Are you and /or your son or daughter getting all the benefits to which you are entitled? The benefits system is a complicated one, and subject to change, if you have any doubts about benefits, this is an opportunity to check that you are getting your full entitlement.
- Is there anything that could be done to improve your family life on a daily basis?
Are there any adaptations to your home that would make things much easier for your child? Wheelchair access, stair lift, bath lift etc.
Do you get any respite care? Even if it's only a few hours a week to go shopping, it is in everyone's interests that you have some time away from each other.
- Are you able to take your child away on holiday?
Do you know what the limitations are with regard to taking a holiday with your child?

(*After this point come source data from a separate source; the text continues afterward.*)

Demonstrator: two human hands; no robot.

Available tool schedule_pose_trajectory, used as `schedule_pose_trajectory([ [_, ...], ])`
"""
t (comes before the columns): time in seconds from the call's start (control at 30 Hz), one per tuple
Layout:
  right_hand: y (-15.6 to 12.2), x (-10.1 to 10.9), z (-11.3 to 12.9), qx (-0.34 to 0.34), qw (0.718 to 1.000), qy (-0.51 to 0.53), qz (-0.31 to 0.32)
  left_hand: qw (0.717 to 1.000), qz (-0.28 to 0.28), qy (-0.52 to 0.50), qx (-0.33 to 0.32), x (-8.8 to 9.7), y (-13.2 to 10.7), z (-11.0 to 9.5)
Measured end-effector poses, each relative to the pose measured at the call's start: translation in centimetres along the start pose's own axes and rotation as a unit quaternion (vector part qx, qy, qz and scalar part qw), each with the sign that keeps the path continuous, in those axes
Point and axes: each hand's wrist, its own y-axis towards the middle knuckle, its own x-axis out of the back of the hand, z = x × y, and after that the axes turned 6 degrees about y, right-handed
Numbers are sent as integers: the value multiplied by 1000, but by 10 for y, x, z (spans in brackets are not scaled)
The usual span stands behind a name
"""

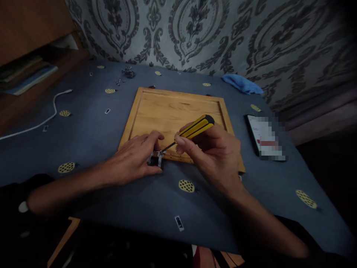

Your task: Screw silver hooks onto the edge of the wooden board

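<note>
A wooden board (170,111) with a raised rim lies flat on the table. My right hand (214,152) is closed around a screwdriver (196,128) with a yellow and black handle. Its shaft slants down to the left, and the tip meets a small metal and black fitting (160,159) at the board's near edge. Thumb and fingers of my left hand (134,156) grip this fitting from the left; part of it is hidden, and I cannot make out its exact kind. A few small dark holes show along the near rim, right of the fitting.
Loose small metal pieces (119,82) and a dark coiled bundle (128,72) lie at the back left. A white cable (54,108) runs along the left. To the right are a phone (253,137) and a blue cloth (242,83). A patterned wall (192,33) stands behind.
</note>
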Motion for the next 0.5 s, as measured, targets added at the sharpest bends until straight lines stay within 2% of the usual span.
schedule_pose_trajectory([
  [0.17,-2,-2,-5,2,1000,6,-26,1000,2,-5,-1,0,0,0],
  [0.3,-3,-1,-5,14,997,-8,-80,1000,0,-1,-6,-1,0,1],
  [0.5,-2,0,-5,29,997,-47,-57,1000,5,0,3,-1,0,2],
])
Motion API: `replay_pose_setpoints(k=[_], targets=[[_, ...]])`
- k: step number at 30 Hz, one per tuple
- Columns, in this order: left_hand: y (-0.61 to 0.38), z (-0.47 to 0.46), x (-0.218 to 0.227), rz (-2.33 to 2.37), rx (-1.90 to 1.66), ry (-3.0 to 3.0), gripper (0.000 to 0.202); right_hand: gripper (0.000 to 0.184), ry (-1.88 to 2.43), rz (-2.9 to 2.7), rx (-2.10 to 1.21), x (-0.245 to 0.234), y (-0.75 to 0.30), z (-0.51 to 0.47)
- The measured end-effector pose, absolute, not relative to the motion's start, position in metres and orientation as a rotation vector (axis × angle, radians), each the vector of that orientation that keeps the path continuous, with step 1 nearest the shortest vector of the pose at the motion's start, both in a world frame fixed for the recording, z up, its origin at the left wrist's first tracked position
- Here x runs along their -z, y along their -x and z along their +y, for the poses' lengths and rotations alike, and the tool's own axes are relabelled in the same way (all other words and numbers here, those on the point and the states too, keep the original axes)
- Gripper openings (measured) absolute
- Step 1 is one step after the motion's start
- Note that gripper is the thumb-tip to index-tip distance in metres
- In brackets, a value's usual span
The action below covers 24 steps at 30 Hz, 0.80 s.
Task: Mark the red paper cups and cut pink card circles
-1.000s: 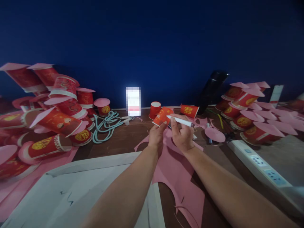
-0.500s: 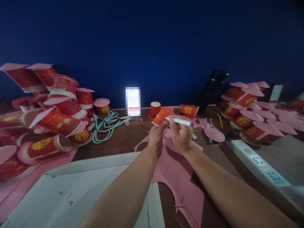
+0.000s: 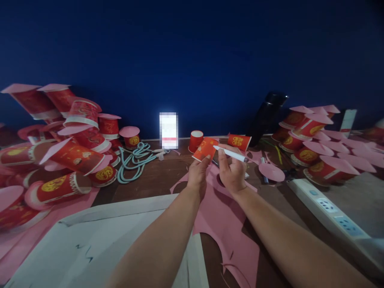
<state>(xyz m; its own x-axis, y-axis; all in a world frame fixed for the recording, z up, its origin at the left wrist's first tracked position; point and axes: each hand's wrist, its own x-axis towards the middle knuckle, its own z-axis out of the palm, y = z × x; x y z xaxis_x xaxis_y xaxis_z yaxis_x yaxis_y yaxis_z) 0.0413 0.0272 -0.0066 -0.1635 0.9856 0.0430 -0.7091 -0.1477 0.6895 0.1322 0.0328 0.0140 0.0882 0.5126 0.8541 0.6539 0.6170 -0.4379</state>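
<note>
My left hand (image 3: 197, 176) is closed on a red paper cup (image 3: 205, 148) with gold print, held tilted above the table. Right beside it, my right hand (image 3: 232, 173) grips a white pen (image 3: 231, 154), whose tip points left at the cup's side. Both hands hover over a sheet of pink paper (image 3: 222, 216) with cut-out holes, lying on the brown table (image 3: 150, 178).
Heaps of red cups with pink paper lids lie at the left (image 3: 72, 154) and right (image 3: 312, 154). A teal cord (image 3: 133, 158), a lit phone (image 3: 168, 130), two more red cups (image 3: 195, 140), a dark bottle (image 3: 270, 114), a white power strip (image 3: 333, 210) and a white board (image 3: 99, 244) surround the hands.
Both hands and the cup have stayed nearly in place; the pen tip has shifted slightly along the cup. The view has dipped a little.
</note>
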Motion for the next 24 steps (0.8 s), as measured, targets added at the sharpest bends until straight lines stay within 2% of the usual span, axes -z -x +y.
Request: replay_pose_setpoints(k=[12, 24], targets=[[-0.041, 0.024, 0.0042, 0.679, -1.615, -0.585, 0.022, 0.021, 1.018, -1.56, 0.152, -0.013, -0.1325, 0.0339], [-0.0411, 0.0253, 0.0063, 0.682, -1.625, -0.605, 0.025, 0.021, 1.035, -1.564, 0.153, -0.0135, -0.1314, 0.0332]])
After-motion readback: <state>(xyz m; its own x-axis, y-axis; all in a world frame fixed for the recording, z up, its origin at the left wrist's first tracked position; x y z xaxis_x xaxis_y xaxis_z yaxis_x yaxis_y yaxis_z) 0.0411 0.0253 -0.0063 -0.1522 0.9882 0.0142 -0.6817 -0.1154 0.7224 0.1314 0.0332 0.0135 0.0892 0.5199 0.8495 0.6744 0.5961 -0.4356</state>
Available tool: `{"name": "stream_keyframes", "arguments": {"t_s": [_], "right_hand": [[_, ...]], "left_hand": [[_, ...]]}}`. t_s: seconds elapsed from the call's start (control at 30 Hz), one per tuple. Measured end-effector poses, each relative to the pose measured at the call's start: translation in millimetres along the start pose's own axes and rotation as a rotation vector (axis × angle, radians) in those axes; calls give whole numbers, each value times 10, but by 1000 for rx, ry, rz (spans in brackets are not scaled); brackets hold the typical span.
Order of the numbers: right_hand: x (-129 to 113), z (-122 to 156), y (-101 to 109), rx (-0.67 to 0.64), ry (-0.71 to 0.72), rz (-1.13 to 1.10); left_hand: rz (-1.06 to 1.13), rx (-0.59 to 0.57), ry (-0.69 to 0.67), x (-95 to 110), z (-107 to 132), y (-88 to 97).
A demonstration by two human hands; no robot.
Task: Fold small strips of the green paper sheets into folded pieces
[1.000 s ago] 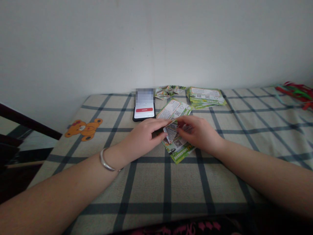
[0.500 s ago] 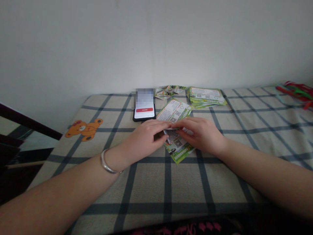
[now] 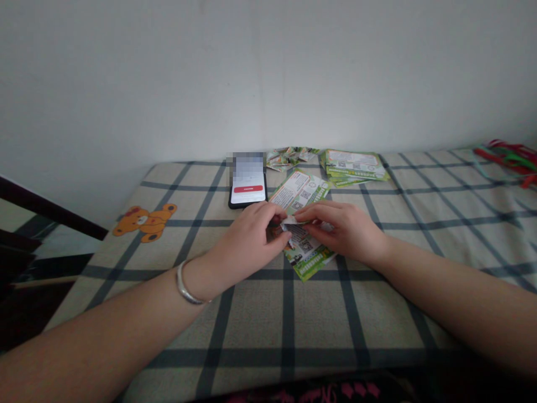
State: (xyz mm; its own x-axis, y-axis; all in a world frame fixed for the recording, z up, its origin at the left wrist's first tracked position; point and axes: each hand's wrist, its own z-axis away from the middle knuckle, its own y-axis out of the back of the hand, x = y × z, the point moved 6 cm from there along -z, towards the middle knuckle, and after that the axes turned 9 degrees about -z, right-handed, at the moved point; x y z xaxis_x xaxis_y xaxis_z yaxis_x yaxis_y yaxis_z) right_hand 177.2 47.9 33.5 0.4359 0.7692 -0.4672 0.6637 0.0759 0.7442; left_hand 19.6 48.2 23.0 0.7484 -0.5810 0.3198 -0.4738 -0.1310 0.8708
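Over the middle of the table, my left hand (image 3: 255, 235) and my right hand (image 3: 346, 229) meet at a small piece of folded printed paper (image 3: 288, 226). My right thumb and fingers pinch its right side. The curled fingers and thumb of my left hand close on its left edge; the exact contact is partly hidden. Beneath the hands lie green-and-white printed leaflets (image 3: 300, 187), set slantwise on the cloth, with text and square codes on them. A silver bangle (image 3: 188, 285) circles my left wrist.
A phone (image 3: 248, 193) with a lit screen lies behind my left hand. Several small folded papers (image 3: 289, 158) and a stack of leaflets (image 3: 356, 165) are near the wall. Red and green items (image 3: 509, 159) lie far right. A bear figure (image 3: 145, 222) shows on the checked tablecloth (image 3: 251, 324).
My left fingertips have drawn back slightly from my right fingers, so a pale corner of the folded paper shows more. My right hand stays almost in place.
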Motion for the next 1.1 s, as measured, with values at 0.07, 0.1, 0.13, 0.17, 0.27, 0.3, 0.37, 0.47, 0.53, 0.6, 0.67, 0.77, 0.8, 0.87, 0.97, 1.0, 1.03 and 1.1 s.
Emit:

Are you aware that it is possible to arrange for oxygen away from home for a holiday in the UK, and some parts of Europe? (see Oxygen Therapy Topic Note).
Do you need information on the effect of certain climates on your child's condition?
Can you child fly? What are the risks?
How do you get insurance? The cardiologist will need to provide details of your child's condition to the insurance company. (see Travel Advice Topic Note).
- Do you need a break but have no-one to look after your son or daughter?
Do you know who to approach to access suitable respite care so that you can go away? Obviously you need to be confident that anyone caring for your child is qualified and capable of managing their medical needs.
- Does your son or daughter have the opportunity to socialise?
Do you have any worries about your child's opportunity to socialise with other people? Would you like suggestions on how this might be achieved? Do you need information about their medical condition from the hospital, that might reassure friends and relatives who might be accompanying your son or daughter?
- How are other children in the family coping with their sibling's condition?
Parents are sometimes so involved with the care of their heart child, that it can be easy to underestimate the fears and concerns of the child's siblings. Do you need any support or advice on helping your other children in their understanding of their sibling's condition? Would you welcome advice on how to prepare them for the future?
Having more children
- Are you considering having more children and want to know the risk of having another child with Down's Syndrome and a heart defect? Or do you want to know if there is a risk for any of your children?
If it has not already been offered, the cardiac unit may be able to arrange for you to see a genetic counsellor who can discuss your risks and options for future pregnancies - if not ask your GP.
They are ideally placed to provide cardiac screening in future pregnancies to confirm if there is any structural abnormality in the baby's heart. (see Pre-Natal Screening and Testing for Cardiac Defects Topic Note).